Whenever a line contains the string "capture", copy it out of the entries.
»»
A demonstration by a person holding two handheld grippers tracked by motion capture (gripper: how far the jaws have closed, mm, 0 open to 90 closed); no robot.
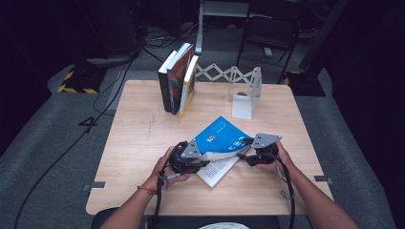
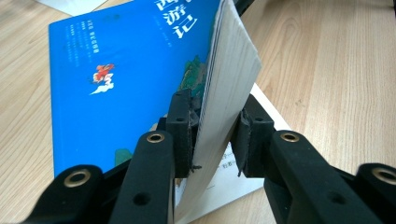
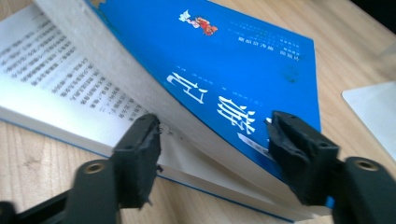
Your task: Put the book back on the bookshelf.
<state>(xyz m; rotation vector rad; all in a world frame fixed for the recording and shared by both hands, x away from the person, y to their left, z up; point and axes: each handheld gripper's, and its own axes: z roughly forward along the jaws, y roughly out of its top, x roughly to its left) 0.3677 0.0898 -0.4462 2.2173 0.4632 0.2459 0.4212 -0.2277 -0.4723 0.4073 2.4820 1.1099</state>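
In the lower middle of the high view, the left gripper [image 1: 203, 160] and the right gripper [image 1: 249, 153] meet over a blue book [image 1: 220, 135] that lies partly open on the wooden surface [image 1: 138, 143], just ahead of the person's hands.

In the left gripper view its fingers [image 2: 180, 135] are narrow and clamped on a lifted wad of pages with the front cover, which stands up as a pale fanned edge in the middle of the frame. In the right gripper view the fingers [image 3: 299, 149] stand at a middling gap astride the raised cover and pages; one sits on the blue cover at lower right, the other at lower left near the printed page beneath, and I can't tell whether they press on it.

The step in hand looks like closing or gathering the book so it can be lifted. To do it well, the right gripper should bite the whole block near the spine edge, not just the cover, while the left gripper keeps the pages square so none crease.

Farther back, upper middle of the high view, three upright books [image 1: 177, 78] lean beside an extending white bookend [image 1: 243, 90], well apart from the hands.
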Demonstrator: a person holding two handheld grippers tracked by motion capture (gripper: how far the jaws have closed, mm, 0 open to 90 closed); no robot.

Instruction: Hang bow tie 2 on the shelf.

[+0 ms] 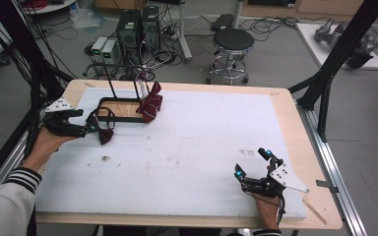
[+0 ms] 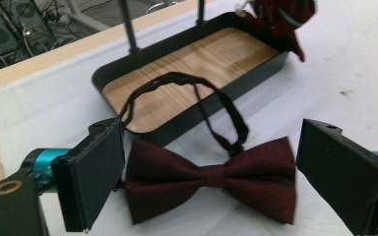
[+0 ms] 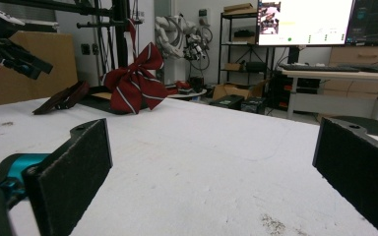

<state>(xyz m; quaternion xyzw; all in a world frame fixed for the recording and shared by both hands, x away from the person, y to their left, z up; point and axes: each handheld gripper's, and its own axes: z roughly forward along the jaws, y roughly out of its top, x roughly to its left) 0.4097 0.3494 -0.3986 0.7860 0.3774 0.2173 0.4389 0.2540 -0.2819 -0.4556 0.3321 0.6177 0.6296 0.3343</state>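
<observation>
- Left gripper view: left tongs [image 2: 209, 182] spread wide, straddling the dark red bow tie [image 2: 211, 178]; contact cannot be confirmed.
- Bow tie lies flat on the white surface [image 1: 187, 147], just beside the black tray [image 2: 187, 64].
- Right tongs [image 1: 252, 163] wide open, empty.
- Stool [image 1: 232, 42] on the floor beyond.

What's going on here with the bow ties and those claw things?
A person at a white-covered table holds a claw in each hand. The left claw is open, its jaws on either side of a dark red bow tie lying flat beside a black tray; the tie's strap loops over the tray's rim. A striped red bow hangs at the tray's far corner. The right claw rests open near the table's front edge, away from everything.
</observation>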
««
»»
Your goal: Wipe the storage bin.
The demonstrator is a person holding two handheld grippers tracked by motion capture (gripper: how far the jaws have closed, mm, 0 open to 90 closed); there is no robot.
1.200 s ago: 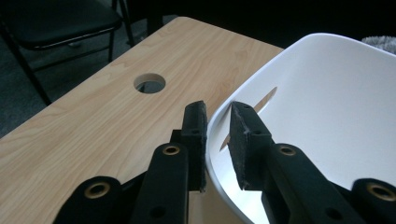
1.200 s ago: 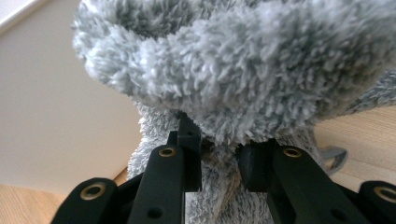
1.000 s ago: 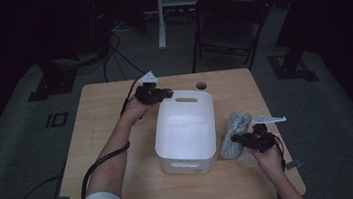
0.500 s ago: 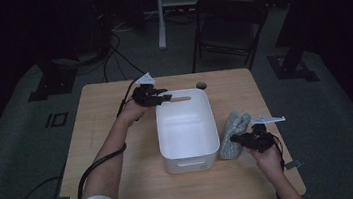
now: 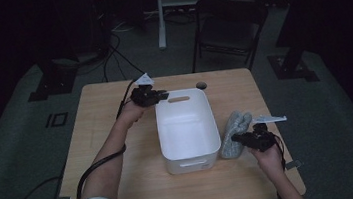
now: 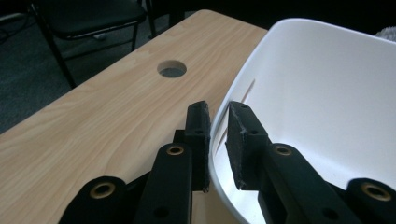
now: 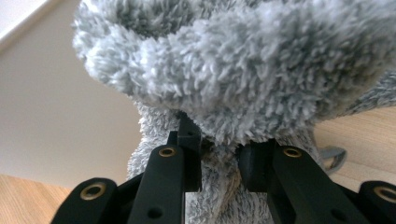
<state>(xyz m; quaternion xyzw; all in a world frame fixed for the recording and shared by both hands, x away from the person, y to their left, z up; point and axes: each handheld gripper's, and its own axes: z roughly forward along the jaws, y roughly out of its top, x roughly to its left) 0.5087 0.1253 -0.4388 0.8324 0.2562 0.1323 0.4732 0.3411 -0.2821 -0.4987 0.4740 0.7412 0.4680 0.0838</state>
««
=== Response for this exercise ===
A demonstration by a person holding two handheld grippers tracked by motion capture (gripper: how far the jaws have closed, mm, 0 open to 90 closed); no robot.
Demonstrator: a person holding two handheld grippers tracked by motion capture (gripper: how far the jaws have closed, mm, 0 open to 90 closed); no robot.
The demonstrator is a person holding two handheld grippers tracked by motion capture (gripper: how far the jaws have closed, mm, 0 open to 90 closed); there is no robot.

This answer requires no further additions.